Luiza Saidiyeva

Personal information
- Full name: Luiza Saidiyeva
- Born: 17 March 1994 (age 32) Shymkent, Kazakhstan
- Height: 1.62 m (5 ft 4 in)
- Weight: 42 kg (93 lb)

Sport
- Country: Kazakhstan
- Sport: Archery
- Event: Recurve

= Luiza Saidiyeva =

Kazakhstani archer (born 1994)

Luiza Saidiyeva (Луиза Сайдиева; born 17 March 1994) is a Kazakh competitive archer.
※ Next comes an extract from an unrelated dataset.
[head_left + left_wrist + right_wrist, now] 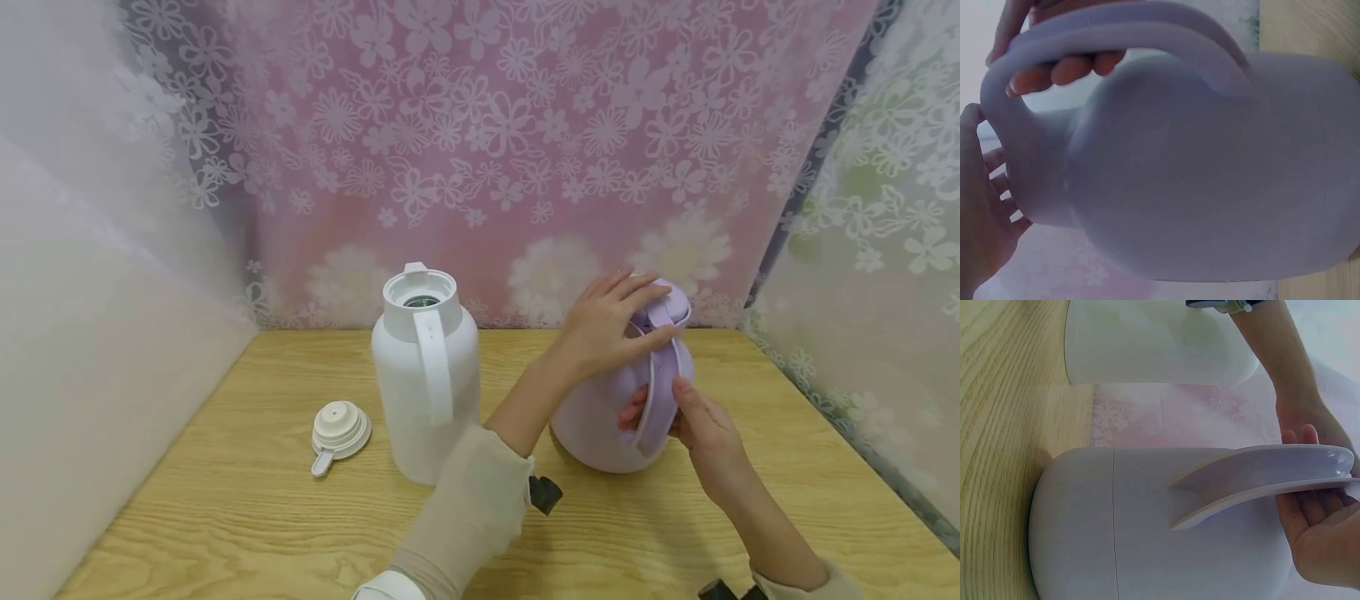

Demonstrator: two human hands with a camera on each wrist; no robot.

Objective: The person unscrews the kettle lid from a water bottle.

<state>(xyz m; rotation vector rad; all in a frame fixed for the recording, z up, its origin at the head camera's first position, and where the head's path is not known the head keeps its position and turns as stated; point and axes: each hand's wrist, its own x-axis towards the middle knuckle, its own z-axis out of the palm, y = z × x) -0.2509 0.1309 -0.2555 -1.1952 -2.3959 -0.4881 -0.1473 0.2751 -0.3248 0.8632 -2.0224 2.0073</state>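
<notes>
A lilac vacuum jug (pixel 600 417) stands on the wooden table at the right, its handle toward me. My left hand (pixel 600 329) reaches across to its top and grips the lid (pixel 675 307), with the fingers over the far side and the thumb on the near side. In the left wrist view, the fingertips of that left hand (pixel 982 219) touch the jug's upper rim. My right hand (pixel 708 442) holds the lilac handle (pixel 662 396), thumb on one side and fingers through the loop, as the right wrist view also shows.
Left of the lilac jug stands a white vacuum jug (pixel 427 383), its mouth uncovered. A cream stopper (pixel 341 425) with a small tab lies on the table (pixel 247 517) beside it. Floral curtains (pixel 480 167) hang behind and at the sides.
</notes>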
She competed as a member of the Kazakh archery squad in major international tournaments, spanning the World Championships, Asian Championships, the 2014 Asian Games, and the 2016 Summer Olympics.

== Career ==
Saidiyeva was selected to compete for Kazakhstan in the women's individual recurve at the 2016 Summer Olympics in Rio de Janeiro, Brazil. There, she discharged a score of 625 points, 9 perfect tens, and 3 bull's eyes to seal the thirty-sixth seed in the classification stage, but could not get past Ukraine's Anastasia Pavlova from the opening round, abruptly ending her Olympic debut in a severe 0–6 defeat.